#### [Data for this exercise]
-.-.-

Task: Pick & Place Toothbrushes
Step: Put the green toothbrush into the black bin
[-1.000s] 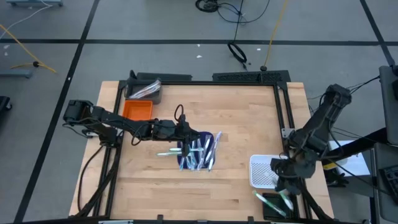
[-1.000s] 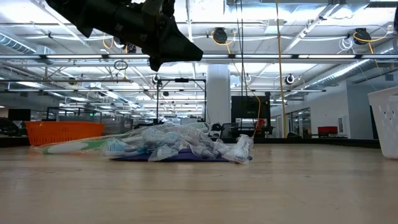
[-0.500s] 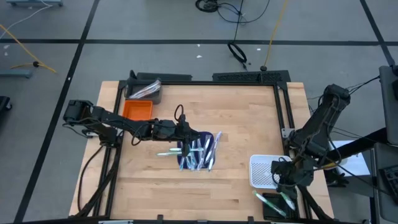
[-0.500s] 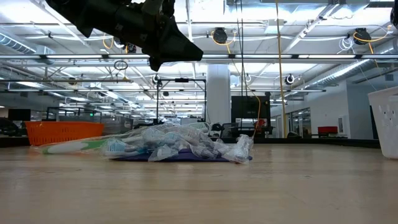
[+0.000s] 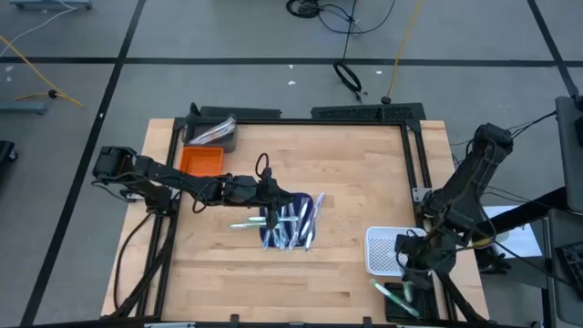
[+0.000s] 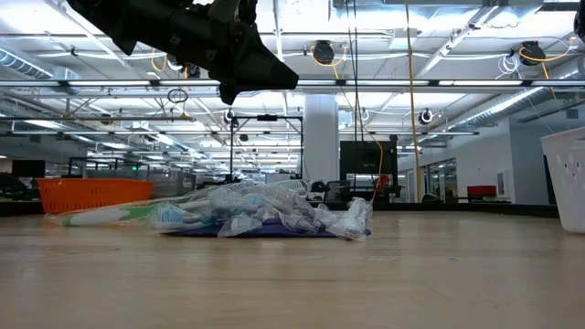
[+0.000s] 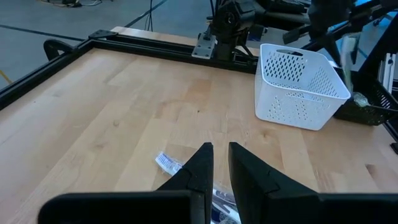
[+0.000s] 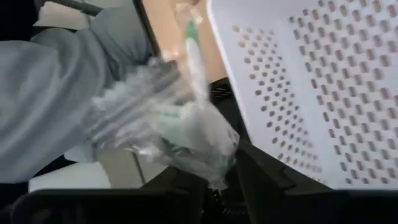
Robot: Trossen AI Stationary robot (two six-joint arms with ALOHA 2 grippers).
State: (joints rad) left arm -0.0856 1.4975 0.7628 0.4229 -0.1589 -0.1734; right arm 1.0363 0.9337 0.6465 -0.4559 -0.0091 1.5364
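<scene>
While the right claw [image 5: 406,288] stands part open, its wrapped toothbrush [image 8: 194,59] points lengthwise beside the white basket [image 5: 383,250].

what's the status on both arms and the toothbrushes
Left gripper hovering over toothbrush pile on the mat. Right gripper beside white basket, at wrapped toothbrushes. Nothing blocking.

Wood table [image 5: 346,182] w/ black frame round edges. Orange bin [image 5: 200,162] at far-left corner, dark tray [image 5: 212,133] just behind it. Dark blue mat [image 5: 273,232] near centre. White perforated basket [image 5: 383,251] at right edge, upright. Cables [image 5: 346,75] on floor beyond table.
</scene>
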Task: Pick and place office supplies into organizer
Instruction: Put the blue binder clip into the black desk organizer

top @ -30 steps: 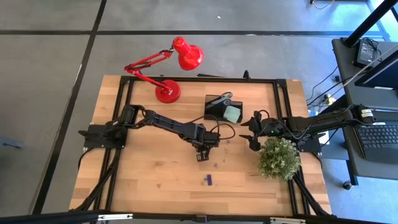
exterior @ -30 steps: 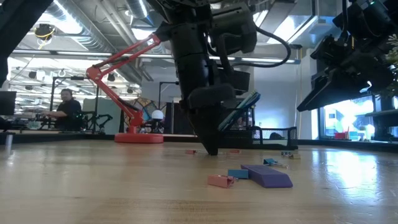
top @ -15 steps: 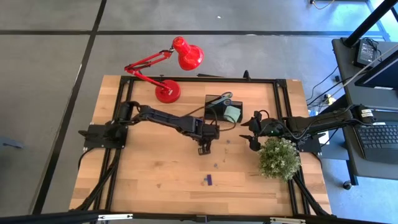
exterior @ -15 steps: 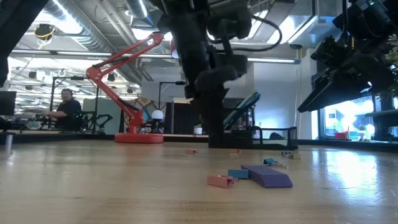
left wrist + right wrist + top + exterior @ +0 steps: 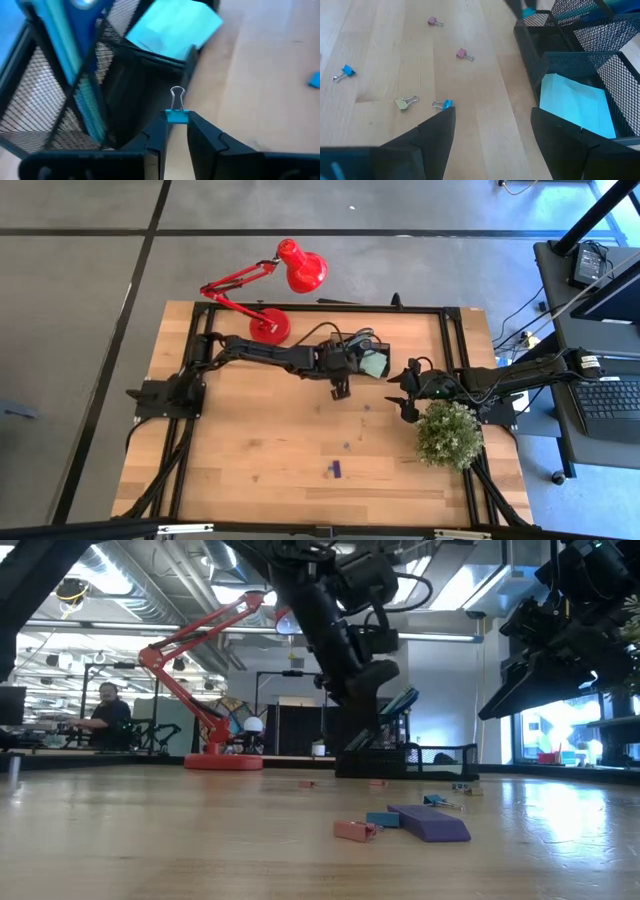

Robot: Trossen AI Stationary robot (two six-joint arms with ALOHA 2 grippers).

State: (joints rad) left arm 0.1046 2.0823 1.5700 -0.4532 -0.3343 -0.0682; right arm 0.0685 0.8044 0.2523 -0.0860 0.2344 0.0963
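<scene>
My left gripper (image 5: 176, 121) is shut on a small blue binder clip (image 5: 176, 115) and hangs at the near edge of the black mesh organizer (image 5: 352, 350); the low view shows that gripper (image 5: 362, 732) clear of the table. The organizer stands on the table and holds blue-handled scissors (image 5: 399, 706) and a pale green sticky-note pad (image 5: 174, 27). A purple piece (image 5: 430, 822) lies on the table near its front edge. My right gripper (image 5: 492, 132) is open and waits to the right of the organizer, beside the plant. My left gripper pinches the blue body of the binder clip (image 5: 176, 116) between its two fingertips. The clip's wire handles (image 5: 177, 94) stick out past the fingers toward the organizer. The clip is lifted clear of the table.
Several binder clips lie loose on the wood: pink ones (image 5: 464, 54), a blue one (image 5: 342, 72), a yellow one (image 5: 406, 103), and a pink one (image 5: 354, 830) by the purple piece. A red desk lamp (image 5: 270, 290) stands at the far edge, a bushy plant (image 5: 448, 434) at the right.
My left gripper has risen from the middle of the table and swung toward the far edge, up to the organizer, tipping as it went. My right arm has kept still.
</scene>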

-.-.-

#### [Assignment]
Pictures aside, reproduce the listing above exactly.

#### [Expected answer]
Task: Pick & Place Toothbrushes
Step: Put the green toothbrush into the black bin
[-1.000s] 
[-1.000s] 
[-0.500s] 
[-0.500s] 
[+0.000s] 
[+0.000s] 
[+0.000s] 
[+0.000s] 
Robot: Trossen AI Stationary robot (two six-joint arms with ALOHA 2 grippers).
State: (joints rad) left arm -0.0856 1.4975 0.7628 0.4229 -0.1589 -0.1734; right arm 1.0363 0.9337 0.6465 -0.4559 -0.0091 1.5364
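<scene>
While the right claw [image 5: 406,288] stands part open, its wrapped toothbrush [image 8: 194,59] points lengthwise beside the white basket [image 5: 383,250].

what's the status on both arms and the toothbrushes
Left gripper hovering over toothbrush pile on the mat. Right gripper beside white basket, at wrapped toothbrushes. Nothing blocking.

Wood table [image 5: 346,182] w/ black frame round edges. Orange bin [image 5: 200,162] at far-left corner, dark tray [image 5: 212,133] just behind it. Dark blue mat [image 5: 273,232] near centre. White perforated basket [image 5: 383,251] at right edge, upright. Cables [image 5: 346,75] on floor beyond table.
</scene>
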Task: Pick and place office supplies into organizer
Instruction: Put the blue binder clip into the black desk organizer

top @ -30 steps: 
exterior @ -30 steps: 
top @ -15 steps: 
exterior @ -15 steps: 
left wrist + right wrist + top + exterior @ +0 steps: 

Robot: Trossen AI Stationary robot (two six-joint arms with ALOHA 2 grippers).

State: (joints rad) left arm 0.1046 2.0823 1.5700 -0.4532 -0.3343 -0.0682; right arm 0.0685 0.8044 0.2523 -0.0860 0.2344 0.0963
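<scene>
My left gripper (image 5: 176, 121) is shut on a small blue binder clip (image 5: 176, 115) and hangs at the near edge of the black mesh organizer (image 5: 352, 350); the low view shows that gripper (image 5: 362, 732) clear of the table. The organizer stands on the table and holds blue-handled scissors (image 5: 399, 706) and a pale green sticky-note pad (image 5: 174, 27). A purple piece (image 5: 430, 822) lies on the table near its front edge. My right gripper (image 5: 492, 132) is open and waits to the right of the organizer, beside the plant. My left gripper pinches the blue body of the binder clip (image 5: 176, 116) between its two fingertips. The clip's wire handles (image 5: 177, 94) stick out past the fingers toward the organizer. The clip is lifted clear of the table.
Several binder clips lie loose on the wood: pink ones (image 5: 464, 54), a blue one (image 5: 342, 72), a yellow one (image 5: 406, 103), and a pink one (image 5: 354, 830) by the purple piece. A red desk lamp (image 5: 270, 290) stands at the far edge, a bushy plant (image 5: 448, 434) at the right.
My left gripper has risen from the middle of the table and swung toward the far edge, up to the organizer, tipping as it went. My right arm has kept still.
</scene>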

This exercise is now fully answered.